Museum crew to the rescue

By Steve Barkkarie, General Manager, Niles Canyon Railway

Reproduced from the Niles Canyon Railway Crew Car newsletter.

Our intrepid tree trimming team of Steve Jones and Linda Stanley went out for a weekend of woodcraft at Vallejo Mills cleaning up an oak tree that split apart. Saturday was spent cutting wood and Sunday was to be for chipping, but that did not work out as planned. On the way to Niles, at Mile Post 30.25 they came across a stranded bovine. The errant cow had taken a tumble off the hill and fetched up against some large rocks 15 feet from the tracks that prevented the poor animal from getting to its feet. It was alive, alert, and laying on its side.

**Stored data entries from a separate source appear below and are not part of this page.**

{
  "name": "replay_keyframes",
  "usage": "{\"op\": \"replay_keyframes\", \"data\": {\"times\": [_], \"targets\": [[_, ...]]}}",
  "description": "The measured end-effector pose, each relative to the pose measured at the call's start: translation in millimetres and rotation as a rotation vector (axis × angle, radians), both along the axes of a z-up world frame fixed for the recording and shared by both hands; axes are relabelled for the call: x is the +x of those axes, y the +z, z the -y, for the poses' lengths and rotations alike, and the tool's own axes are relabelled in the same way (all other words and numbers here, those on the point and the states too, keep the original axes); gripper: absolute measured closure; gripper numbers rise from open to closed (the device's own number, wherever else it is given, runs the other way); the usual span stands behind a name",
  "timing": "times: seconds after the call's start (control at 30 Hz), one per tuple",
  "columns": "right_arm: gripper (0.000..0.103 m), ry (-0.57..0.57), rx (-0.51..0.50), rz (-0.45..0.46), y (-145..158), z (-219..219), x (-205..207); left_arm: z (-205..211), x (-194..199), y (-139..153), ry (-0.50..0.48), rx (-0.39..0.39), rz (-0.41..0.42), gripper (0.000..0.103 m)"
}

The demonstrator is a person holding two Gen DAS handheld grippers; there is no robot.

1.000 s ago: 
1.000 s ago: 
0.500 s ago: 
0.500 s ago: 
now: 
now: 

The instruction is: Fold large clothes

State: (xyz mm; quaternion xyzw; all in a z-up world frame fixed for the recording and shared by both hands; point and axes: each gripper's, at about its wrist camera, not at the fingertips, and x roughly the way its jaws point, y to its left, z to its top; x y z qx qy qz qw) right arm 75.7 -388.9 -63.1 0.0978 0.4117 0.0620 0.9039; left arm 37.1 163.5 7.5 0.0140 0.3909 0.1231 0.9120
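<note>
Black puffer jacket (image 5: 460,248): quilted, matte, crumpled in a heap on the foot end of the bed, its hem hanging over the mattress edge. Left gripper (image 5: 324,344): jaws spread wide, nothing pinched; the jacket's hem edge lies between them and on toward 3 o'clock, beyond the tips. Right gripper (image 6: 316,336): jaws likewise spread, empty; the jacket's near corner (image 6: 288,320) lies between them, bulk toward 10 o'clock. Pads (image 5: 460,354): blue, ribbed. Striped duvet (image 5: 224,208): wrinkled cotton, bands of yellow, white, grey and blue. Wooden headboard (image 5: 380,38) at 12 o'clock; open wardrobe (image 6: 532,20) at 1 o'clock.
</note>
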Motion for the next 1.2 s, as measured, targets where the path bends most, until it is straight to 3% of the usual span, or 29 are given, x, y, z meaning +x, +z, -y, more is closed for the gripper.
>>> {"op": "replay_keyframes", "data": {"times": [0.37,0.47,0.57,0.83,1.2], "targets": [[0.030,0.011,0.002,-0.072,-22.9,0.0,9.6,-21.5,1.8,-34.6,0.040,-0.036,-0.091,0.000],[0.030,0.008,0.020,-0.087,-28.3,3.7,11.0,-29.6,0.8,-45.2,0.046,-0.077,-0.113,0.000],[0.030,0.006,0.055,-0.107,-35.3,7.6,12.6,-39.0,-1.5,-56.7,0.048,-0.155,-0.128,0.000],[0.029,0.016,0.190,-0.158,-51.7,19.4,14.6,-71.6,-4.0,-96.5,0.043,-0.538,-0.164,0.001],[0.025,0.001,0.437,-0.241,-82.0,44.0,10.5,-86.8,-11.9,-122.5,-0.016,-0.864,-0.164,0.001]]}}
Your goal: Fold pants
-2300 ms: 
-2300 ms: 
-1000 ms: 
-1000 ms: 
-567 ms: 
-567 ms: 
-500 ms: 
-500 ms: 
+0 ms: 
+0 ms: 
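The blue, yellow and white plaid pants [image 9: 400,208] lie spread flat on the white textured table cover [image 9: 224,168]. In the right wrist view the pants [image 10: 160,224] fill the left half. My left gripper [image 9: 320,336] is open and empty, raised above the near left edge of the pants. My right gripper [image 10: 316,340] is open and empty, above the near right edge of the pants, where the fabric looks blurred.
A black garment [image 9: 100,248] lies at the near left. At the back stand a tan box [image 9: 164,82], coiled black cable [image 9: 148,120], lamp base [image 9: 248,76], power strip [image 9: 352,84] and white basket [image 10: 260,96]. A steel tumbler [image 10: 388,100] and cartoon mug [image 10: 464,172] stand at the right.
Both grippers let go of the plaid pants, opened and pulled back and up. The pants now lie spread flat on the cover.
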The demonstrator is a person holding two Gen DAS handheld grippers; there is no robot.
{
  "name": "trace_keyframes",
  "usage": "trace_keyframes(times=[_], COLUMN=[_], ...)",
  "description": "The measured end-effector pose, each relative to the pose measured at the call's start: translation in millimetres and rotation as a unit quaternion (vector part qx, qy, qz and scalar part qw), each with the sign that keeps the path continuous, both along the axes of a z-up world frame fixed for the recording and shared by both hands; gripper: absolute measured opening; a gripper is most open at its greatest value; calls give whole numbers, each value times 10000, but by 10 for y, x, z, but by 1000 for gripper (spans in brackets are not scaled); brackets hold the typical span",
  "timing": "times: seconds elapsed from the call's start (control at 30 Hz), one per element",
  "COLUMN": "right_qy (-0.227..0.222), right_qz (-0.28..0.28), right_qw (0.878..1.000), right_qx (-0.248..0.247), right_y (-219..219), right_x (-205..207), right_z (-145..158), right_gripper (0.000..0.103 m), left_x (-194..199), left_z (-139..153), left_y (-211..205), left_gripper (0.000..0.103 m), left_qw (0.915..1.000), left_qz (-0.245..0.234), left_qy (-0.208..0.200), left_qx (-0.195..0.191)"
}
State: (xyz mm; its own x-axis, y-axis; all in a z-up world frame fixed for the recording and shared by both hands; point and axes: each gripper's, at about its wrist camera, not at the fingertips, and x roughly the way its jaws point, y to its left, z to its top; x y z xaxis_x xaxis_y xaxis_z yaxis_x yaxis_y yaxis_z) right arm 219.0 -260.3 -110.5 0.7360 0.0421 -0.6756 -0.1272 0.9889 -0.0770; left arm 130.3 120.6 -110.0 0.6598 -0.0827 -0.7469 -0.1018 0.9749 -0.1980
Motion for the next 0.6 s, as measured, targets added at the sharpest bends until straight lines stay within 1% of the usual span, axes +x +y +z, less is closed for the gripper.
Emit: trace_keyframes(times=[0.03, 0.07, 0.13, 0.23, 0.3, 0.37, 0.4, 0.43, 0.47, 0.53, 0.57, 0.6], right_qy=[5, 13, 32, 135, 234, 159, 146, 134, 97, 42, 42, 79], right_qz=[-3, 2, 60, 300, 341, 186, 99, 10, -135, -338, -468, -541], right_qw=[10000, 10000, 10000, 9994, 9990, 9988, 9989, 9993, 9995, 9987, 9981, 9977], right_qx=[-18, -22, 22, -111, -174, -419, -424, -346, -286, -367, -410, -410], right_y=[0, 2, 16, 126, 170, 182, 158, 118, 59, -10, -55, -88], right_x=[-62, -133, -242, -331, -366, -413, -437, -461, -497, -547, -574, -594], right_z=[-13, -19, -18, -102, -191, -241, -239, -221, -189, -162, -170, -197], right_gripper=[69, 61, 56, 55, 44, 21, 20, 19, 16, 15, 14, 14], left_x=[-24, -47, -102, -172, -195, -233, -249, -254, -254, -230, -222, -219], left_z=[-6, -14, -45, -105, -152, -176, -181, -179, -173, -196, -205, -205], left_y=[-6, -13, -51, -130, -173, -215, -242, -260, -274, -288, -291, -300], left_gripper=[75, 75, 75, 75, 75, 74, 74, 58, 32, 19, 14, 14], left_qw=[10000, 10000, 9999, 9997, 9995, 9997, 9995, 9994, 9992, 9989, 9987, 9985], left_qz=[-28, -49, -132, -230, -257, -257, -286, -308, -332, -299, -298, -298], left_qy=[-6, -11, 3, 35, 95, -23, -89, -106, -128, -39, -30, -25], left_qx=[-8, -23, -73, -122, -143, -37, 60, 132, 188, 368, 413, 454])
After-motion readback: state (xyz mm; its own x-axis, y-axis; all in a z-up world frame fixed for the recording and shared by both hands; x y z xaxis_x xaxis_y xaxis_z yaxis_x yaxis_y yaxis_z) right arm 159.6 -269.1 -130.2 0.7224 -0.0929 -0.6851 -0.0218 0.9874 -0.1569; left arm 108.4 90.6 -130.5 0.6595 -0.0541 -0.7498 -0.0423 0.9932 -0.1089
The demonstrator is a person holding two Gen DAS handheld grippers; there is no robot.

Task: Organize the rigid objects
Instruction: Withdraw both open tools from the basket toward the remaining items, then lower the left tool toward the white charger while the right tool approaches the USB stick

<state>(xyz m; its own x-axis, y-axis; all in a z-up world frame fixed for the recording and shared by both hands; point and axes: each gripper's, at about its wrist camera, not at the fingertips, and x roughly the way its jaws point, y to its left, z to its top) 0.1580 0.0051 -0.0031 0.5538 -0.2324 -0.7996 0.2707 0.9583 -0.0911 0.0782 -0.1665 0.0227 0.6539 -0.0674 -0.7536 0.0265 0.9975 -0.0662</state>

Fortunately, Steve has made a list of the landowners who abut our line and was able to track down the ranch manager to whom the cow belonged. The rancher sized up the condition of the 500-600 pound animal and found it basically sound, but exhausted. However, it was in a place inaccessible to trucks and trailers or horses to deal with the scenario using the traditional methods.  Short of air-lifting the cow using a helicopter, there were no easy solutions to the problem.  The rancher went to round up some cowboys and a trailer.

Steve Jones sprang into action. He got the rancher in touch with the new landowner between our ROW and the highway, reached me at home and with luck the hi-rail CAT backhoe was in Brightside, so I headed for the yard to gather tools and get down the track. With luck, Doug V. was at Brightside when I arrived, and we grabbed a couple of hoisting slings, a pry bar and shovel, Hi-railed the backhoe and high-tailed it to the West.

Upon arrival at the scene, all was as described. Cow was healthy, stuck, and unable to arise. The rancher was there with lots of hands, a truck and trailer near the track, and we had flat cars ready to transport the unintentional trespasser to safety. The ranch hands threaded a couple of nylon soft slings provided by the railroad under the cow, and attached them to the bucket of the backhoe.

We gingerly lifted her out of the predicament. She was laid on the flat car and hobbled to keep her calm. Three of the cowboys rode with her on the flat car to the transfer point, and shortly, all were headed for home.

Another successful although unexpected, day on the NCRY.